THE TASK
Omit the images and output every line of the data below exactly.

(THE DATA begins)

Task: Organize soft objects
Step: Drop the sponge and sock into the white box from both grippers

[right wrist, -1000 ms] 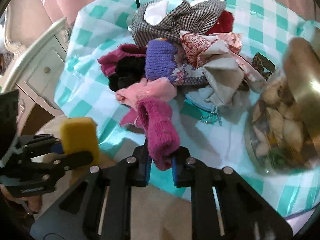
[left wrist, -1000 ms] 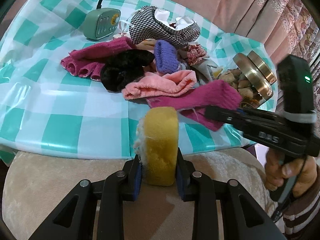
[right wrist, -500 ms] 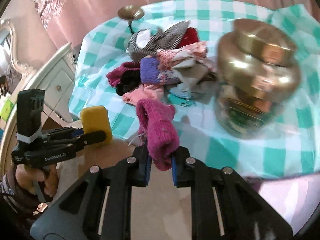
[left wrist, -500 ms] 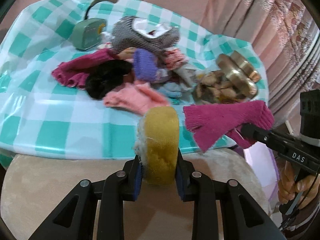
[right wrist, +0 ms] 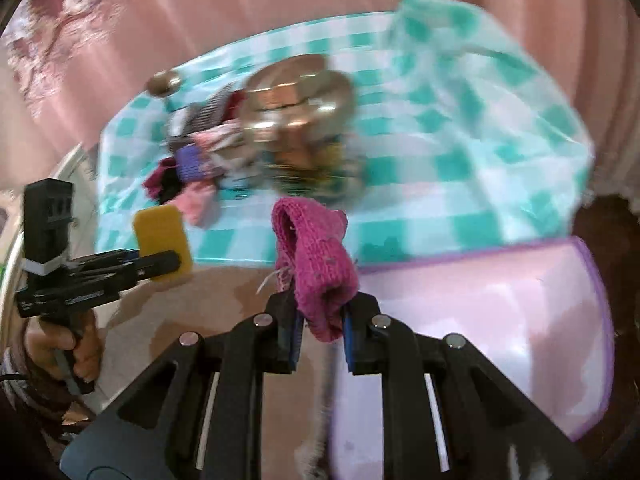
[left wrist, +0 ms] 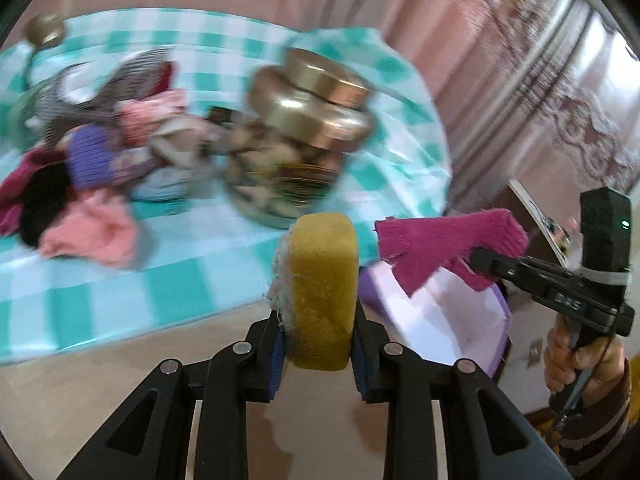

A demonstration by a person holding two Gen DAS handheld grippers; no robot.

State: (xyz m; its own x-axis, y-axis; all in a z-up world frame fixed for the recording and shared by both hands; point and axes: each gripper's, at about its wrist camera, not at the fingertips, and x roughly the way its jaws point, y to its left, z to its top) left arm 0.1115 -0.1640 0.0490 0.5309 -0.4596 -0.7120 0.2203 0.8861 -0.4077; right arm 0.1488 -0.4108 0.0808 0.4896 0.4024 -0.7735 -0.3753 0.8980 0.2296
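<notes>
My left gripper (left wrist: 319, 354) is shut on a yellow sponge (left wrist: 322, 292), held upright off the table's front edge; the sponge also shows in the right wrist view (right wrist: 162, 236). My right gripper (right wrist: 320, 332) is shut on a magenta knitted sock (right wrist: 316, 264), held in the air beside a pale pink bin with a purple rim (right wrist: 500, 340). The sock (left wrist: 444, 244) and the bin (left wrist: 452, 320) show at the right in the left wrist view. A blurred pile of soft clothes (left wrist: 100, 168) lies on the checked tablecloth (left wrist: 120, 280).
A glass jar with a brass lid (left wrist: 304, 136) stands on the table next to the pile. A brass-horned ornament (left wrist: 42, 32) is at the table's far left. Pink curtains (right wrist: 200, 20) hang behind. A beige cushioned seat (left wrist: 100, 380) lies below my left gripper.
Both grippers have swung right, away from the pile, each carrying its object. The pink bin has come into view below the right gripper.
</notes>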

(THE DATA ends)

ANSWER FOR THE TASK
Task: Organize soft objects
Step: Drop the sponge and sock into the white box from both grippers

[right wrist, -1000 ms] 
[left wrist, -1000 ms] 
[right wrist, -500 ms] 
[left wrist, -500 ms] 
[right wrist, +0 ms] 
[left wrist, +0 ms] 

A demonstration by a person holding two Gen DAS handheld grippers; no robot.

State: (xyz m; its own x-axis, y-axis; all in a z-up world frame fixed for the recording and shared by both hands; point and axes: each gripper's, at about its wrist camera, not at the fingertips, and x roughly the way its jaws point, y to its left, z to its top) left arm 0.1115 -0.1640 0.0490 0.5309 -0.4596 -0.7120 0.2203 0.8861 -0.4077; right arm 0.1488 -0.4108 0.0808 0.4896 0.4024 -0.7735 -0.3753 0.8980 0.2296
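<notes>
My left gripper (left wrist: 319, 354) is shut on a yellow sponge (left wrist: 322, 292), held upright off the table's front edge; the sponge also shows in the right wrist view (right wrist: 162, 236). My right gripper (right wrist: 320, 332) is shut on a magenta knitted sock (right wrist: 316, 264), held in the air beside a pale pink bin with a purple rim (right wrist: 500, 340). The sock (left wrist: 444, 244) and the bin (left wrist: 452, 320) show at the right in the left wrist view. A blurred pile of soft clothes (left wrist: 100, 168) lies on the checked tablecloth (left wrist: 120, 280).
A glass jar with a brass lid (left wrist: 304, 136) stands on the table next to the pile. A brass-horned ornament (left wrist: 42, 32) is at the table's far left. Pink curtains (right wrist: 200, 20) hang behind. A beige cushioned seat (left wrist: 100, 380) lies below my left gripper.
Both grippers have swung right, away from the pile, each carrying its object. The pink bin has come into view below the right gripper.
</notes>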

No more output is required.